--- START ---

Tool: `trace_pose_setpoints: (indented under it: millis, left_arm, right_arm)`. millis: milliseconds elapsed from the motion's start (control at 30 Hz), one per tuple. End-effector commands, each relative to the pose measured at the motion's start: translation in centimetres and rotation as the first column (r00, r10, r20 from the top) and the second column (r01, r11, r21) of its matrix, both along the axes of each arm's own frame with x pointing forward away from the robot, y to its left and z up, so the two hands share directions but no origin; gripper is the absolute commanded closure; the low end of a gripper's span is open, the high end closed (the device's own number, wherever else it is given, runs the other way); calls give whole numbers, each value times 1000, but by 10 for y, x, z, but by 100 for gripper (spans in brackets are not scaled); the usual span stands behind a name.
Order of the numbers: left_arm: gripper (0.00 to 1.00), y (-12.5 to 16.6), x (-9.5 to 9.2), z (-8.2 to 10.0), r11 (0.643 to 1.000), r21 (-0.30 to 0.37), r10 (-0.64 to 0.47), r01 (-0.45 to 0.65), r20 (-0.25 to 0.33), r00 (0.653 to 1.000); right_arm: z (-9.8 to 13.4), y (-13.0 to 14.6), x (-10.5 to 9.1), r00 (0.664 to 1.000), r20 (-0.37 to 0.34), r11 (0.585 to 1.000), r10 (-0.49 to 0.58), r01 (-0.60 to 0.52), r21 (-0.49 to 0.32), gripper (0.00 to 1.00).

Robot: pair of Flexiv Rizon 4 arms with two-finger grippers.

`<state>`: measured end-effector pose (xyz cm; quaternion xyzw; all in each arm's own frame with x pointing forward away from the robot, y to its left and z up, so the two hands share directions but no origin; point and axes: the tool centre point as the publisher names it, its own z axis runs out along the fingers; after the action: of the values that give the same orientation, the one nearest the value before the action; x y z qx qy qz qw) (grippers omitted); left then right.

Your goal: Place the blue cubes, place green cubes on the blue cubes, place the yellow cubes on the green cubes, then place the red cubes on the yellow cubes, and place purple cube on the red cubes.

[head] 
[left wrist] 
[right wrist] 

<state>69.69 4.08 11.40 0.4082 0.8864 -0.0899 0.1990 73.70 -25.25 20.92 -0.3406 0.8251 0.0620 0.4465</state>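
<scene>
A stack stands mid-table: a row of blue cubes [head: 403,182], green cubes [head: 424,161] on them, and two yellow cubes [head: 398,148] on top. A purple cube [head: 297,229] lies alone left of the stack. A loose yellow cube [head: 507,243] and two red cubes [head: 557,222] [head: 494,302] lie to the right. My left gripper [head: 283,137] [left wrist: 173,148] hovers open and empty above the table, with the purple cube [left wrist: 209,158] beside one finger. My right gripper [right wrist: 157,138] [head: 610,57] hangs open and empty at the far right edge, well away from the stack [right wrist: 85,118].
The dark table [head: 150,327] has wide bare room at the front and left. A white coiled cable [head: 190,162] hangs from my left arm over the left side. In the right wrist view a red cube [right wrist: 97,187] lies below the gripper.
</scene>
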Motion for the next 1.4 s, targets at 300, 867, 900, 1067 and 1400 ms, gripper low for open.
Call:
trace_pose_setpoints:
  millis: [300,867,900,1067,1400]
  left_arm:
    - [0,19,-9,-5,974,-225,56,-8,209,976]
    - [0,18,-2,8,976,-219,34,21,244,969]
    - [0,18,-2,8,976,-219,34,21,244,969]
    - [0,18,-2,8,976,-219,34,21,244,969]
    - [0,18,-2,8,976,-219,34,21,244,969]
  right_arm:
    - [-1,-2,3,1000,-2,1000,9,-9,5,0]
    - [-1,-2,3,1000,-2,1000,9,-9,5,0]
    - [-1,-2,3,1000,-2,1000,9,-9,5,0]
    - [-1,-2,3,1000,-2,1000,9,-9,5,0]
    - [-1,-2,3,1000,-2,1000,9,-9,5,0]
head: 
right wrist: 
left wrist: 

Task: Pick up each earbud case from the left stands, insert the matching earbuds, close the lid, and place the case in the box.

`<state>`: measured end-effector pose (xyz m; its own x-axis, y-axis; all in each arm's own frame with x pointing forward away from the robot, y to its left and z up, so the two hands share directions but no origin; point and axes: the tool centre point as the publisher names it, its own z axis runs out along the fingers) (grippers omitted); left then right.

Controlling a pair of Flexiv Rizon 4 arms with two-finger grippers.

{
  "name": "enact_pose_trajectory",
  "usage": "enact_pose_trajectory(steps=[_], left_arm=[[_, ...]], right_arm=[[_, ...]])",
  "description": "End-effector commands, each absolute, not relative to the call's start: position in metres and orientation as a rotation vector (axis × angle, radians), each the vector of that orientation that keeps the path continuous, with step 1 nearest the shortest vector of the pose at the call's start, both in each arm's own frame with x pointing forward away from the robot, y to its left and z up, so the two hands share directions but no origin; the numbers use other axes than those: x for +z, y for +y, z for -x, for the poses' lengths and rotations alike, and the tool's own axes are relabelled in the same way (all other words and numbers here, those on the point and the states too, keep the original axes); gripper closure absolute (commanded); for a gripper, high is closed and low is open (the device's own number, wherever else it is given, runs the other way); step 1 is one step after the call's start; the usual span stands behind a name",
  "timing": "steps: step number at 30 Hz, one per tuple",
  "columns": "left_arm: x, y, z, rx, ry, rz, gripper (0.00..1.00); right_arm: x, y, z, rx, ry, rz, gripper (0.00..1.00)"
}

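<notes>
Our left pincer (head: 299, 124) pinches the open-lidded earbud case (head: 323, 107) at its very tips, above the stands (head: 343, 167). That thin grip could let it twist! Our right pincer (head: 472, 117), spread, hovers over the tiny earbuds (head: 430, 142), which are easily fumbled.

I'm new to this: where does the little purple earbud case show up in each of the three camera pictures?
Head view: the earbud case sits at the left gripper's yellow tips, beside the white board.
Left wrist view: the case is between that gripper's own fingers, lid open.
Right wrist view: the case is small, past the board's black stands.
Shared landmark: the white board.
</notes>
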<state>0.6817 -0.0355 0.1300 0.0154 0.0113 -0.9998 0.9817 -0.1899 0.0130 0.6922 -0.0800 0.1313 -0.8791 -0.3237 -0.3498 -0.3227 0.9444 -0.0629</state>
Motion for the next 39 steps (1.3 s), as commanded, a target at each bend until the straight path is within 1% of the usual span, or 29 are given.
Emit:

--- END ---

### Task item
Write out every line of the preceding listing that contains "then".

### Response
`<state>`: measured end-effector pose (xyz cm; quaternion xyzw; all in each arm's own frame with x pointing forward away from the robot, y to its left and z up, so the two hands share directions but no origin; point and axes: the tool centre point as the publisher names it, its own z axis runs out along the fingers; after the action: of the values that give the same orientation, the one nearest the value before the action; x y z qx qy qz qw) (grippers omitted); left then right.
Your goal: Place the blue cubes, place green cubes on the blue cubes, place the yellow cubes on the green cubes, then place the red cubes on the yellow cubes, and place purple cube on the red cubes.
`<state>`: measured end-effector pose (xyz m; its own x-axis, y-axis; all in each arm's own frame with x pointing forward away from the robot, y to its left and z up, so the two hands share directions but no origin; point and axes: the tool centre point as the publisher names it, its own z axis runs out along the fingers) (grippers omitted); left then right.

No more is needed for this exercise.